Partnerships / Acquisitions

Google Buys Smart-Glasses Maker North For A Reported $180M

Google Buys North Smart Glasses Maker

Google’s parent, Alphabet Inc., confirmed on Tuesday (June 30) that it has purchased North, the Canadian startup best known for Focals, its $600 smart glasses. 

Terms were not disclosed, but The Globe and Mail reported the deal was worth about $180 million.

“North’s technical expertise will help as we continue to invest in our hardware efforts and ambient computing future,” Rick Osterloh, Google’s senior vice president of devices and services, wrote on the company’s blog. 

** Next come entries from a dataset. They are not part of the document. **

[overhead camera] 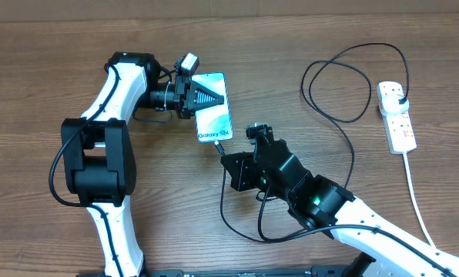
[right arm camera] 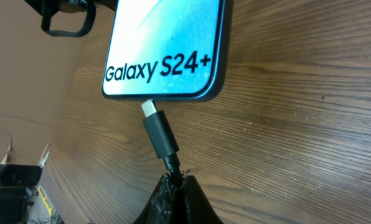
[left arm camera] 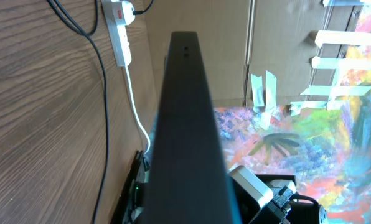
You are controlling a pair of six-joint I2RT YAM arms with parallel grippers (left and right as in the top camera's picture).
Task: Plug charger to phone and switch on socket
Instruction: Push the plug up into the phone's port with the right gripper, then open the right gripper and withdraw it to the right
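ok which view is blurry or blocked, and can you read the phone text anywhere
Left wrist: the phone sits edge-on right at the lens, a dark soft slab blocking the middle, while the socket behind looks fairly sharp. Right wrist: crisp, the Galaxy text and charger tip read clearly, the right gripper just a dark shape. Overhead: even light, no glare, text small but legible.

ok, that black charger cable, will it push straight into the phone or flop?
Probably floppy: in the overhead view the charger lies in loose loops, so pushed from far back it would likely buckle. The right gripper pinches just behind its tip, where the short moulded end looks stiff enough to press into the phone.
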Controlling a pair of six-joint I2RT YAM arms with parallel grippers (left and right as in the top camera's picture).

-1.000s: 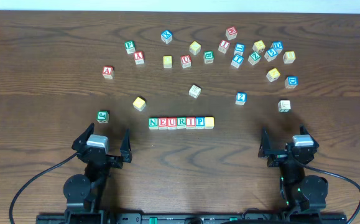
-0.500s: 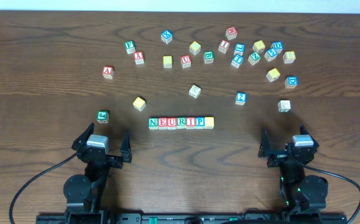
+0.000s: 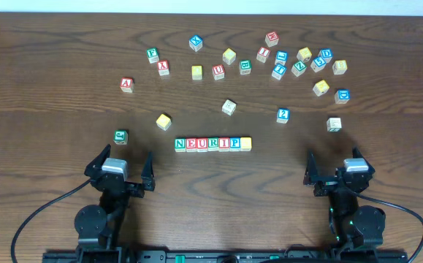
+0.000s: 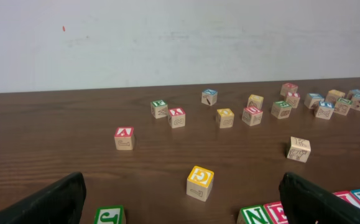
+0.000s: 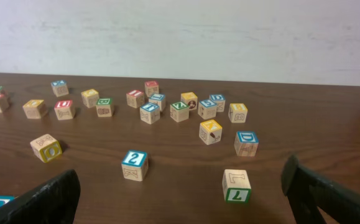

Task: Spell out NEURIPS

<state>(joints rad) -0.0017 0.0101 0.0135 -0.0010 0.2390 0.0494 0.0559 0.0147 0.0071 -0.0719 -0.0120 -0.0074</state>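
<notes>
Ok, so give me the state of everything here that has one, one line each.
left tool: open, empty
right tool: open, empty
letter row: seven cubes touching in a straight line, reading N E U R I P
yellow-faced cube: last in the row, letter too small to read
green J cube: loose, apart from the row
scattered cubes: loose on the far side, none stacked

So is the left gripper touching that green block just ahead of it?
Apart. The overhead view shows bare wood between the left gripper and the green block; its jaws stand open.
</notes>
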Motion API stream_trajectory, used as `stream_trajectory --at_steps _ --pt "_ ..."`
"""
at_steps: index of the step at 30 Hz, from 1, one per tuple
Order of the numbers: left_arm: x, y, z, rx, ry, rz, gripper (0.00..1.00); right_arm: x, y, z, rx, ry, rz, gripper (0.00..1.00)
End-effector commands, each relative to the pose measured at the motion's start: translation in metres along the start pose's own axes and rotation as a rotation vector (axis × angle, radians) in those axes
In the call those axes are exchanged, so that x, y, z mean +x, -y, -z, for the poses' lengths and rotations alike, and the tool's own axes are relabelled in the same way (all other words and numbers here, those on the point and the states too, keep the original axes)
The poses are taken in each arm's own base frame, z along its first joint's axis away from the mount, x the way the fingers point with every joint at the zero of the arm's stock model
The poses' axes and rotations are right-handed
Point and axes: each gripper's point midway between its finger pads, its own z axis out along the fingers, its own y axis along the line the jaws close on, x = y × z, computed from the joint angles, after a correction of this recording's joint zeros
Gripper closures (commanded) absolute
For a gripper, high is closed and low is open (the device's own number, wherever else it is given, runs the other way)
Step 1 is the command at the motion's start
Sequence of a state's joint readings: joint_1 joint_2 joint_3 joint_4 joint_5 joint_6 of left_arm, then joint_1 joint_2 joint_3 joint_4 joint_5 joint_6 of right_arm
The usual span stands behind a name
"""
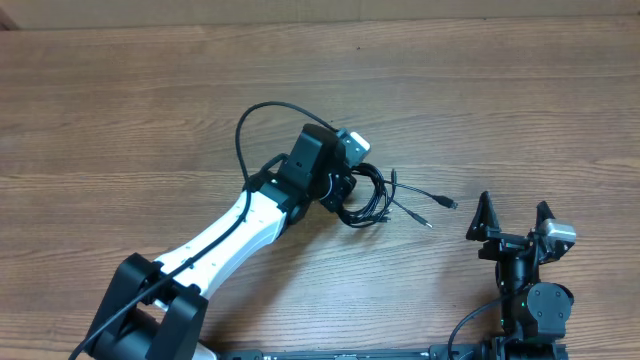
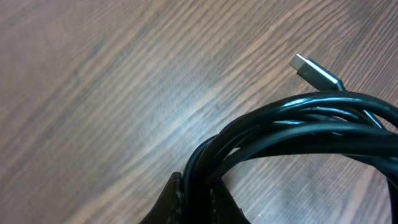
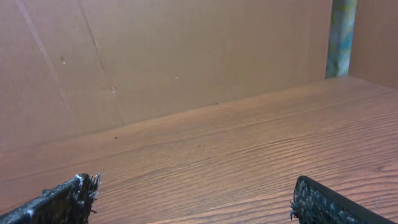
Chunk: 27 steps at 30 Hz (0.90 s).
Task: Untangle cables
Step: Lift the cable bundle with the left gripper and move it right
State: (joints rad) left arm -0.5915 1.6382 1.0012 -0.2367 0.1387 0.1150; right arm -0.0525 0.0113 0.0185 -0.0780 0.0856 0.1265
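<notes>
The cables [image 1: 372, 196] are thin black cords in a small coiled bundle near the table's middle, with loose ends and plug tips [image 1: 450, 204] trailing to the right. My left gripper [image 1: 345, 195] sits over the bundle's left side and is shut on the cables. In the left wrist view the black strands [image 2: 292, 127] loop out from between the jaws [image 2: 198, 199], and a silver plug tip [image 2: 309, 68] lies on the wood beyond. My right gripper [image 1: 515, 222] is open and empty at the lower right, well away from the bundle; its fingertips [image 3: 193, 202] frame bare wood.
The wooden table [image 1: 150, 110] stretches all around. A brown cardboard wall [image 3: 155, 56] stands at the far edge. A thicker black wire [image 1: 250, 125] fixed to the left arm loops over the table behind the wrist.
</notes>
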Motion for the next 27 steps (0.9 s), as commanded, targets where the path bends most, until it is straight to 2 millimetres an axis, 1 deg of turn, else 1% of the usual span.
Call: stream_trajectory --at_steps 1,5,13,19,22,24,27 --pt "0.001 0.005 0.009 0.014 -0.010 0.146 0.96 0.003 0.003 0.000 0.012 -0.001 0.001 0.00" --pt "0.004 0.005 0.008 0.013 -0.023 0.255 0.96 0.003 0.003 0.000 0.012 -0.001 0.001 0.00" --pt "0.004 0.005 0.008 0.013 -0.023 0.283 0.96 0.003 0.003 0.000 0.012 0.000 0.001 0.00" --pt "0.011 0.005 0.009 0.006 -0.051 0.397 0.96 0.003 0.003 0.000 0.012 -0.001 0.001 0.00" --pt "0.014 0.006 0.009 0.004 -0.061 0.400 0.96 0.003 0.003 0.000 0.012 -0.001 0.001 0.00" --pt "0.016 0.003 0.009 -0.013 -0.068 0.458 0.96 0.003 0.003 0.000 0.012 -0.001 0.001 0.00" --pt "0.020 -0.012 0.010 -0.111 -0.059 0.619 0.96 0.003 0.003 0.000 0.012 -0.001 0.001 0.00"
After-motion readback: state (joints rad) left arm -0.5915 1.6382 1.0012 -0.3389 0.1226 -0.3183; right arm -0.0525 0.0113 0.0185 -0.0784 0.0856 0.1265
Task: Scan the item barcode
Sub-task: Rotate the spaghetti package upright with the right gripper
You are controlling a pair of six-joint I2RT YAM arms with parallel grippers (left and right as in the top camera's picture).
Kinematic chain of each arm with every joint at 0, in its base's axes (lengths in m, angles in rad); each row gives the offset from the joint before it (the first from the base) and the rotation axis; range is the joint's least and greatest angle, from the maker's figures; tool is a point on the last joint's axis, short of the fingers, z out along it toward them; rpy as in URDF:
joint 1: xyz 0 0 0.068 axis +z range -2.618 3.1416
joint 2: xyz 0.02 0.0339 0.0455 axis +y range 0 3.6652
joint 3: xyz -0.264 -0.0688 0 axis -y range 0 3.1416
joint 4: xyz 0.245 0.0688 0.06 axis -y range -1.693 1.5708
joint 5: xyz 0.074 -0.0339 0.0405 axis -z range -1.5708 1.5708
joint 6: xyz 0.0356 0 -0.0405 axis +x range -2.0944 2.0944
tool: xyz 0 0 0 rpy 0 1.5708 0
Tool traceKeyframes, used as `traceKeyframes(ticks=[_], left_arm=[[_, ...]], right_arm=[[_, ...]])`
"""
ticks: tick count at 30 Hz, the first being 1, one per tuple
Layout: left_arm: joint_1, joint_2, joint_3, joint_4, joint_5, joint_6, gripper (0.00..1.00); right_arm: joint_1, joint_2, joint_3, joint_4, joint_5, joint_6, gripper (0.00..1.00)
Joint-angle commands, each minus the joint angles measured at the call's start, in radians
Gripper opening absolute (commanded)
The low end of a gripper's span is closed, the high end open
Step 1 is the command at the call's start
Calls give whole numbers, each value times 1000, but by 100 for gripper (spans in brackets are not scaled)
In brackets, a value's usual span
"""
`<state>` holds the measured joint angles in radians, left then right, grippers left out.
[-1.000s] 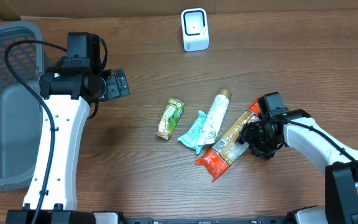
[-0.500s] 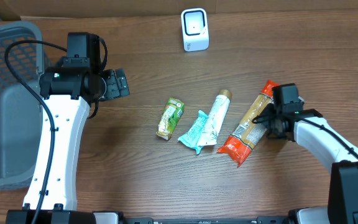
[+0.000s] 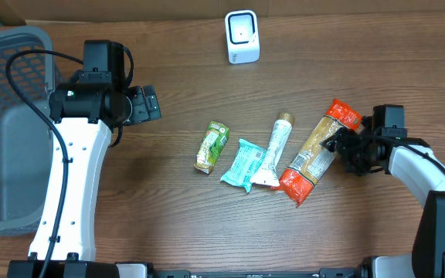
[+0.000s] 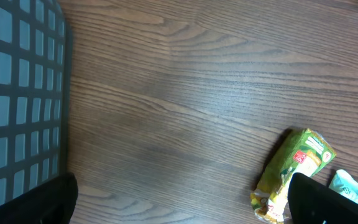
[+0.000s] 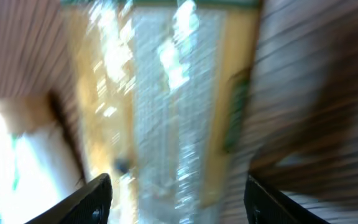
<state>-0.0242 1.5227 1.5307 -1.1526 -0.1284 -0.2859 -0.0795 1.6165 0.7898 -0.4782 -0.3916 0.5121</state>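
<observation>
A long tan snack pack with orange-red ends [image 3: 313, 157] lies slanted on the wooden table, right of centre. My right gripper [image 3: 344, 147] is low at its right side, and in the right wrist view [image 5: 179, 196] its jaws stand apart astride the blurred pack [image 5: 166, 93] without clamping it. The white barcode scanner [image 3: 242, 36] stands at the back centre. My left gripper [image 3: 149, 103] hangs open over bare table at the left [image 4: 182, 202], holding nothing. No barcode shows in any view.
A green snack pack [image 3: 212, 146] [image 4: 291, 171], a teal pack [image 3: 245, 164] and a white tube [image 3: 273, 148] lie in a row mid-table, left of the long pack. A grey mesh basket [image 3: 6, 123] [image 4: 17, 93] fills the far left.
The right gripper has dragged the long pack to the right, away from the tube, and its jaws have spread wider. The tube and teal pack shifted slightly. The left arm has not moved.
</observation>
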Motion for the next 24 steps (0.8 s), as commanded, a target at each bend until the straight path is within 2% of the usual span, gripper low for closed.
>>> traceKeyframes(ticks=[1,2,7,13,15,19,24], left_arm=[[-2,4,-6,2,-10,-6,100],[-2,4,-6,2,-10,-6,100],[-2,4,-6,2,-10,-6,99],[-2,4,-6,2,-10,-6,100],[-2,4,-6,2,-10,-6,99],[-2,4,-6,2,-10,-6,100],[-2,4,-6,2,-10,-6,100]], right_arm=[[48,20,-24,23,-39,25,69],[58,23,-34,39,-20,53,68],[87,29,-89,111,79,152,47],[87,29,-97,132,88,150,11],[84,28,-91,131,68,136,4],[84,11,-43,91,-22,22,4],[84,-29,143,-182,-31,-163,4]])
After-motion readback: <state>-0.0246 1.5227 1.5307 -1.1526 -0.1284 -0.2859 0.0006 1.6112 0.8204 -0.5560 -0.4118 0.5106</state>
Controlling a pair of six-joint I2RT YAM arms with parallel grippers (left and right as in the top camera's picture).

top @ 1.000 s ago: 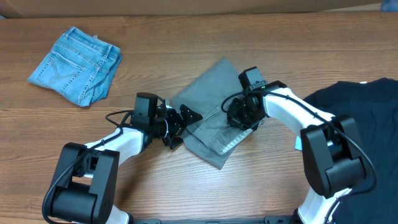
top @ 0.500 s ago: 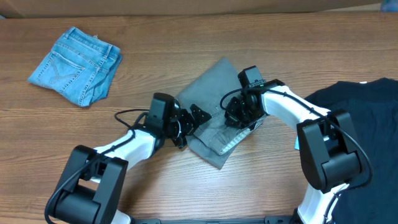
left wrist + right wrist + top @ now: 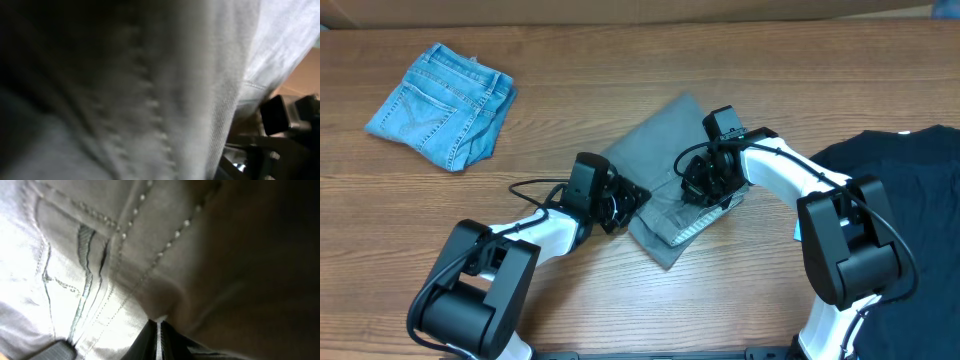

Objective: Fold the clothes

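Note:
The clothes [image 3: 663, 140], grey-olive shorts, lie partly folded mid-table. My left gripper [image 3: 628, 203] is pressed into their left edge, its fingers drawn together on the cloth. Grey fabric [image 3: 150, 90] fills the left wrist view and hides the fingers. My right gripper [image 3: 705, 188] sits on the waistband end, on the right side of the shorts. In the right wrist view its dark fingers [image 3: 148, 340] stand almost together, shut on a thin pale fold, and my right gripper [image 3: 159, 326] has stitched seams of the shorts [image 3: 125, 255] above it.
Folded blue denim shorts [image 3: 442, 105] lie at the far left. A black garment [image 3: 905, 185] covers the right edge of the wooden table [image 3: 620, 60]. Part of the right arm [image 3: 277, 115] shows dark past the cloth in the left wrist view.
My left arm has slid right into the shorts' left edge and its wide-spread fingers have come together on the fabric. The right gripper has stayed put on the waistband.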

He said Google is building toward a future where all devices just work together and technology fades into the background. “We call this ambient computing,” Osterloh wrote. 

For North’s employees, it won’t be much of an inconvenience. They'll join the Google team in Canada’s Twin Cities, Kitchener-Waterloo, North’s hometown, Osterloh wrote.

North Co-founders Stephen Lake, Matthew Bailey and Aaron Grant said the acquisition is a good fit and, importantly, they’re staying in Kitchener-Waterloo.

“Over the last while, it became clear that aligning with Google would significantly advance our shared vision,” they wrote on North’s blog. “We are looking forward to remaining in the region with Google.”

Despite dropping the price of its Focals to $600 last year from the original $1,000, North had reportedly sold very few pairs, The Globe and Mail reported. A source told them it was unlikely that the company sold more than 1,000 pairs since its launch in late 2018. 

Focals is an augmented reality (AR) device that supports notifications from Android devices. Compared to Google Glass, North’s smart glasses let Android users access any actions in their phone’s notification center, such as answering emails, retweeting and getting play-by-play sports updates.

When Google Glass launched in 2013, the expensive device was glitchy, had a short battery life and was described by some as “dorky looking.” Google Glass was later abandoned by Google.

But the report noted that just because something didn’t work six years ago doesn’t mean it can never succeed. North is convinced that its smart specs deserve a second run at greatness.